Ela procurou o Yoga na Maré há 2 anos, quando precisou operar uma tendinite grave no ombro. "Tenho um filho autista hiperativo, o Miguel, de 12 anos, e sempre fiz muita contenção dele. Isso prejudicou meu tendão, então precisei fazer cirurgia, fisioterapia e reabilitação", conta.
Por indicação da cunhada, Caeta começou a frequentar as aulas e logo sentiu mudanças que foram além das questões físicas. "Já tive vários episódios graves de crise de ansiedade, síndrome do pânico, por conta de toda a situação que a gente vê e vivência na favela. Há 6 anos meu marido desapareceu e minha vida virou de cabeça para baixo."
Depois que começou a prática, ela diz estar mais calma e apta para administrar a ansiedade. "Quem tem crise sabe que a primeira coisa que falta é o ar. Com a yoga eu comecei a conseguir controlar a respiração em alguns episódios e momentos". A atividade ainda uniu a família, porque Caeta trouxe a filha mais velha, Miriam, que é universitária e tem 21 anos, e o mais novo, Miguel. "Ele faz tratamento desde os 4 anos e interage super bem, mas não para quieto. Nunca pensei que daria certo nas aulas, mas deu. Todo mundo acolheu e até a postura dele melhorou."
Maré de transformações
Ouvir histórias como as de Caetano e Rosa já virou rotina para Ana Olívia. "Muitos contam que conseguiram se acalmar em situações difíceis usando os exercícios respiratórios que ensinei.

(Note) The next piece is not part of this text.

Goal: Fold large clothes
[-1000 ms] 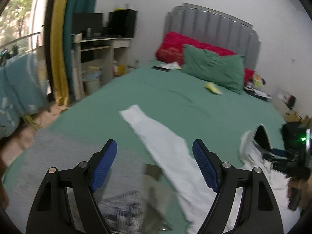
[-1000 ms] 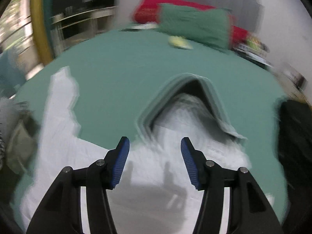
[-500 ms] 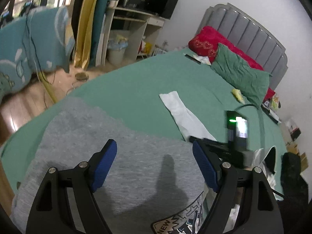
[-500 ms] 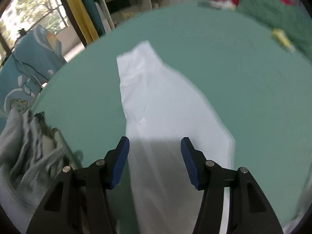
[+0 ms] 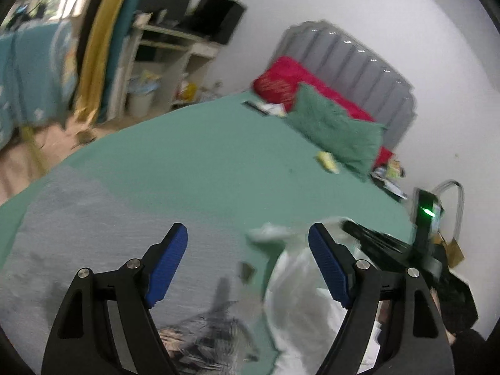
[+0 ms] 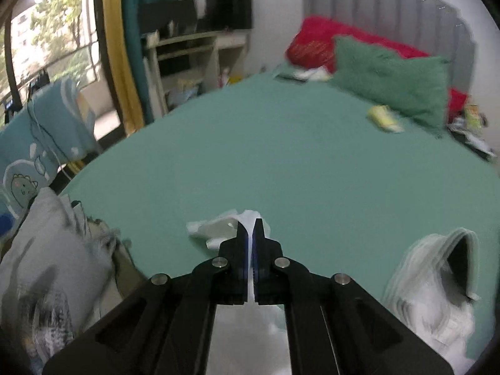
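Observation:
A white garment (image 6: pixel 225 228) lies on the green bed; my right gripper (image 6: pixel 251 234) is shut on a fold of its sleeve, and the cloth bunches just ahead of the fingertips. The garment's body (image 6: pixel 434 290) with its dark neck opening lies at the right. In the left wrist view the white garment (image 5: pixel 297 300) runs under the right finger. My left gripper (image 5: pixel 248 265) is open and empty above the bed. A grey printed shirt (image 5: pixel 78 250) lies to its left, also in the right wrist view (image 6: pixel 53 262). The right gripper (image 5: pixel 375 237) shows at the right.
The green bed (image 6: pixel 281 143) stretches ahead with a green pillow (image 6: pixel 390 78), a red pillow (image 6: pixel 315 40) and a small yellow item (image 6: pixel 382 118). A grey headboard (image 6: pixel 390 6) stands behind. A desk with shelves (image 6: pixel 193 53) and curtains stand at the left.
My right gripper has shut on the white sleeve and pulled it back, bunching it. My left gripper has swung right, from over the grey shirt toward the white garment, and stays open.

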Available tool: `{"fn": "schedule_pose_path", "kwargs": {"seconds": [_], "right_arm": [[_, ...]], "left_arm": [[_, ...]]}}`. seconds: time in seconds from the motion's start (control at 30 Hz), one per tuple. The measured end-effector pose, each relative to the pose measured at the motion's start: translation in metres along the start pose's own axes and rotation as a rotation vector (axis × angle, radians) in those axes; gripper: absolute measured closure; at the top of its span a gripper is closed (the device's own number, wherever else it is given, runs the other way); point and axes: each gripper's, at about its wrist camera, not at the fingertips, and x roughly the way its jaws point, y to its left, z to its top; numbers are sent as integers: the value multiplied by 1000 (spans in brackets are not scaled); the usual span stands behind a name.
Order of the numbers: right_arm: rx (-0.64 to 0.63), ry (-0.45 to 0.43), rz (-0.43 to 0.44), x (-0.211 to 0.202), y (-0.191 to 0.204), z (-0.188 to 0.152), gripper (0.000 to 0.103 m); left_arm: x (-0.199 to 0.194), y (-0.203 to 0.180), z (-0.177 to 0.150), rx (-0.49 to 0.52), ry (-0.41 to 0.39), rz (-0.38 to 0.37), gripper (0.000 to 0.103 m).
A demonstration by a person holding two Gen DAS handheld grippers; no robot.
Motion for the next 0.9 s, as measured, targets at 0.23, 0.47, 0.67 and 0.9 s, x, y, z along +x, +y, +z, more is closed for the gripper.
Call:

Das dramáticas, como tiroteios e operações policiais, até as mais rotineiras, como um exame de ressonância magnética". Ela acredita que a yoga é fundamental para viver realidades como a do Complexo da Maré. "Isso não significa estar meditando no meio do tiroteio, mas é a forma de digerir tudo isso, para não ficar doente", explica.
Junto com as aulas, a professora passou a trazer ensinamentos sobre sustentabilidade e hábitos saudáveis. "Sempre fazemos um café da manhã depois dos "aulões", então aos poucos fui inserindo o tema da alimentação saudável, do lixo zero. Sem impor nada, apenas dialogando e trazendo propostas". A Rosa, por exemplo, parou de fumar e de comer carne. "A yoga é como um grande guarda-chuva que trabalha transformações de vida e de hábitos, sempre incluindo a família e a comunidade, porque é um processo coletivo", diz Ana Olívia.
Atualmente, a iniciativa se mantém pelo trabalho voluntário de sua criadora e por diferentes fontes de financiamento. Além de receber doações, o projeto tem uma linha de produtos, que inclui almofadinhas para os olhos, camisetas, copos reutilizáveis, entre outros. Eles são vendidos pelo site e durante os eventos que o Yoga na Maré promove e participa. Os retiros já foram financiados por edital, doações e até financiamento coletivo.
Foi via crowdfunding que Ana Olívia arrecadou o dinheiro necessário para inaugurar o Núcleo de Bem-Estar e Saúde do Yoga na Maré. O pequeno apartamento com uma laje comunitária foi o primeiro passo para a realização de um sonho da professora: ter um grande espaço na Maré com diversas atividades voltadas para os moradores, de aulas de yoga a oficinas de alimentação saudável. O Nubes já conta com uma biblioteca composta por 100 livros, arrecadados durante uma campanha de doação no ano passado.
A última conquista é outro desejo antigo: formar professores de yoga, que também está se concretizando. Ela conta que firmou parceria com uma escola de yoga tradicional do Rio de Janeiro para proporcionar um curso de aprofundamento e formação. "Tem muitas pessoas interessadas, querendo estudar. Elas veem os benefícios da prática e querem passar adiante", diz Ana Olívia. Com a formação, ela espera que o Yoga na Maré possa ter uma equipe para crescer e oferecer mais aulas, da comunidade para a comunidade.